── COLLECTED MATERIAL ──

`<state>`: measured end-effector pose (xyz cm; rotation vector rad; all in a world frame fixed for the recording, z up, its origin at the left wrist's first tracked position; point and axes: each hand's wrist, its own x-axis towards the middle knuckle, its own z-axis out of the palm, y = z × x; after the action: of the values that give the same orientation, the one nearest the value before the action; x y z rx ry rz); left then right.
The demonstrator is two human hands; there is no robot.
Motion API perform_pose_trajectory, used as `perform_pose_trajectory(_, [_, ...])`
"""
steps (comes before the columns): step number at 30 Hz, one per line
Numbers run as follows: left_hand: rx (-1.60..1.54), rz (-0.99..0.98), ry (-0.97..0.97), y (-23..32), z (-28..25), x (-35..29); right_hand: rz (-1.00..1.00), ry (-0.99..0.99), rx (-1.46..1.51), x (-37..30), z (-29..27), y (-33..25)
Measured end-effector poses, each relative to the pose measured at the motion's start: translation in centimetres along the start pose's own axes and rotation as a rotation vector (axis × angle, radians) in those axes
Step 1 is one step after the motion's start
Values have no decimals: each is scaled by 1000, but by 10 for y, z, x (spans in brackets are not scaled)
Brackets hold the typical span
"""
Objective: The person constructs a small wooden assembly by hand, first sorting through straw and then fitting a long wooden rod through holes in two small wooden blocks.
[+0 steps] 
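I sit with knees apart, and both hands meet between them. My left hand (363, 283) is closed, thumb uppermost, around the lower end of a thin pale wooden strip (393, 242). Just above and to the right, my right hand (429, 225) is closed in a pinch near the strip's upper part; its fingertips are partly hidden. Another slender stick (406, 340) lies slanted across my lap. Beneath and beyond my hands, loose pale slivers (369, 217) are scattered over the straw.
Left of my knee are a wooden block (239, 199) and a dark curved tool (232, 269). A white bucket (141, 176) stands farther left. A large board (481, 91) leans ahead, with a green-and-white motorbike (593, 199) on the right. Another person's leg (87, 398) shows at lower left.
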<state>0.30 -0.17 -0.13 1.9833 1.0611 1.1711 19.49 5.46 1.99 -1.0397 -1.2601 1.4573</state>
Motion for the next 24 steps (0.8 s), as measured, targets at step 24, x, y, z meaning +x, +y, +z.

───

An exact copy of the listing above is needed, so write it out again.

▶ **EXERCISE OUTPUT**
`<state>`: measured end-effector pose (xyz cm; rotation vector rad; all in a world frame fixed for the recording, z up, its origin at the left wrist's first tracked position; point and axes: each hand's wrist, its own x-axis towards the middle knuckle, its own z-axis out of the palm, y = z × x; after the action: of the values that give the same orientation, the one nearest the value before the action; x y z rx ry rz); left then right.
The demonstrator is two human hands; there is no robot.
Motion API perform_pose_trajectory, used as `perform_pose_trajectory(_, [_, ...])`
"""
steps (comes before the columns): step number at 30 Hz, one per line
Numbers run as follows: left_hand: rx (-1.60..1.54), rz (-0.99..0.98), ry (-0.97..0.97), y (-23..32), z (-28..25), x (-35..29); right_hand: rz (-1.00..1.00), ry (-0.99..0.99), rx (-1.46..1.51), x (-37..30), z (-29..27), y (-33..25)
Measured end-effector poses, each relative to the pose measured at the motion's start: translation in centimetres along the start pose's own axes and rotation as a rotation vector (axis × angle, radians) in those axes
Step 1 is one step after the motion's start
Values have no decimals: each is scaled by 1000, but by 10 for y, z, x (spans in brackets are not scaled)
Brackets hold the typical span
"""
Objective: The person constructs a small wooden assembly by hand, first sorting through straw and then fitting a long wooden rod through holes in two small wooden blocks.
[+0 steps] 
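I sit with knees apart, and both hands meet between them. My left hand (363, 283) is closed, thumb uppermost, around the lower end of a thin pale wooden strip (393, 242). Just above and to the right, my right hand (429, 225) is closed in a pinch near the strip's upper part; its fingertips are partly hidden. Another slender stick (406, 340) lies slanted across my lap. Beneath and beyond my hands, loose pale slivers (369, 217) are scattered over the straw.
Left of my knee are a wooden block (239, 199) and a dark curved tool (232, 269). A white bucket (141, 176) stands farther left. A large board (481, 91) leans ahead, with a green-and-white motorbike (593, 199) on the right. Another person's leg (87, 398) shows at lower left.
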<state>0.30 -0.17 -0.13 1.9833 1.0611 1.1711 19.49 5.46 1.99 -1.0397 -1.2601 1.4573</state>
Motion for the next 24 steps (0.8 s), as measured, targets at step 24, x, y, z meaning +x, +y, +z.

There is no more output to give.